Experts have long argued that this is already happening; need to keep up contact-tracing and increase testing
The Indian Medical Association (IMA) has now distanced itself from a claim of community transmission of Covid-19 by Dr VK Monga, chairman of its Hospital Board of India, that had been reported by the media a couple of days ago. The governments of Kerala and Assam have also said that there is community transmission in certain areas in their respective states—when the chain of transmission can’t be determined for a case—though the Centre is steadfast that this isn’t the case. Indeed, health minister Harsh Vardhan recently told CNN-News18 that there is no community transmission anywhere in the country. Even the Indian Council of Medical Research (ICMR), which is spearheading India’s Covid-19 response, last month rejected claims of community infection, even though more than 40% of the Covid 19 cases in its study on the inclusion of Severe Acute Respiratory Illness in the testing strategy for Covid-19 couldn’t be attributed to a source. The unofficial stance, as reported by some media outlets, is that such patients are assumed to have forgotten to report a suspect/confirmed case they came in contact with. But, scientists and experts outside the government agree that, as reported by Indian Express, with cases in the country at over 11 lakh, the ‘no community infection’ stand is simply not tenable.
The reasons behind the Centre’s stance are not clear.

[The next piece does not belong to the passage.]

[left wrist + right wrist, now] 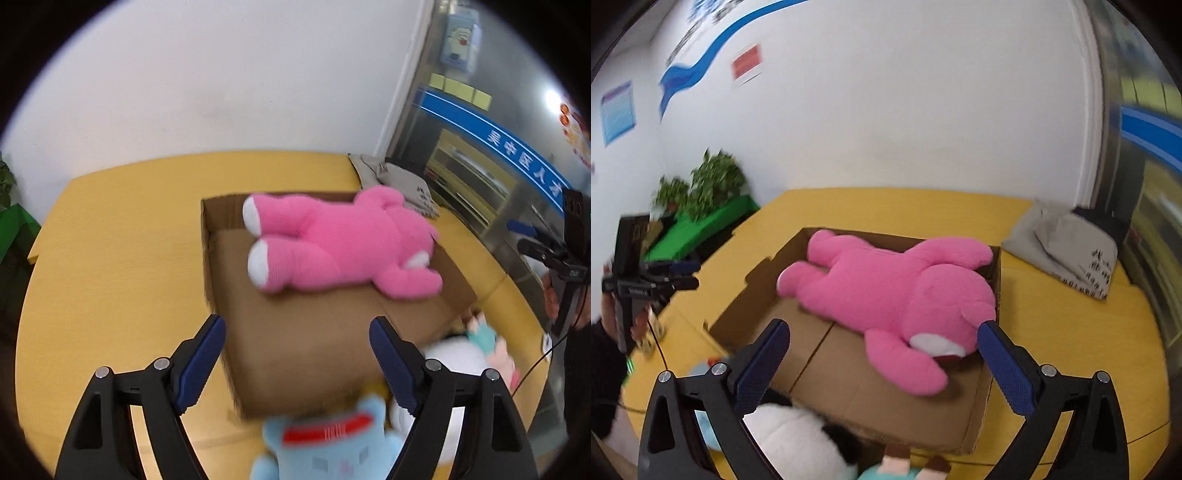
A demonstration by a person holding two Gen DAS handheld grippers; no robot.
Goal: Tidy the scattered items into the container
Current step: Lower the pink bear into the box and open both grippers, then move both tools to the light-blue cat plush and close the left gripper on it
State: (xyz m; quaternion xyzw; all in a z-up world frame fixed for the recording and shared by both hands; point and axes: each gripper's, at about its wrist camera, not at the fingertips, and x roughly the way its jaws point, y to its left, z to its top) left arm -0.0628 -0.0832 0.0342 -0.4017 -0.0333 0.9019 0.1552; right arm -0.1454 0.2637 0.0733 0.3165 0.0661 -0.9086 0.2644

An admission of community infection could be read as the government’s contact tracing, testing and isolation efforts, even perhaps the lockdown measure, having failed. It could also spur people to defy containment zone/other (such as those prescribed for a red zone) restrictions; the government would, without doubt, wish to avoid such a scenario. And, if the government were to declare community transmission, it would also not perhaps be saddled with the burden of contact-tracing, which becomes difficult with a large infected population; each new case could simply be treated as community-acquired. While the Delhi government had last month talked about limiting contact-tracing efforts, even the feeble contact-tracing that has happened so far is too vital to lose, some public health experts argue. Were community infection to be declared, some others argue, chances are people would be more careful about activities that risk exposure and also voluntarily adhere to the restrictions otherwise given effect by lockdowns.
Against such a backdrop, the important question to ask is: What purpose will declaring community transmission solve? It is amply clear from the infection numbers today that India missed the bus on declaring community transmission and attempting to stem the Covid-19 tide long back. Indeed, Dr Gagandeep Kang, who headed the now-disbanded panel on research on pharmacological interventions against Covid-19 that had been set up by ICMR, had said in late-March that India needed to step up community testing; wider community testing would have helped report instances of unaccounted transmission (as defined by the testing strategy of the time). Given these could have been in much smaller numbers then, an attempt could have been made to check spread. Now, the authorities and the public must proceed with the assumption that community transmission is happening, even as contact-tracing is kept up wherever possible to check spread. While the ICMR has ramped up testing, India is still not testing enough—it has conducted 10.2 tests per million compared with the US’s 146, Russia’s 173 and Brazil’s 23 (as per the latest data available for that country). And, much of the increased testing, as has become evident from the case of Delhi, is on the back of rapid antigen tests (RAT), which miss a large number of infected cases. The solution perhaps is to increase testing through all means—RAT, RT-PCR (including confirmatory testing for RAT negatives), and even serology—apart from allowing voluntary testing and having frequent sero surveys to correctly assess spread.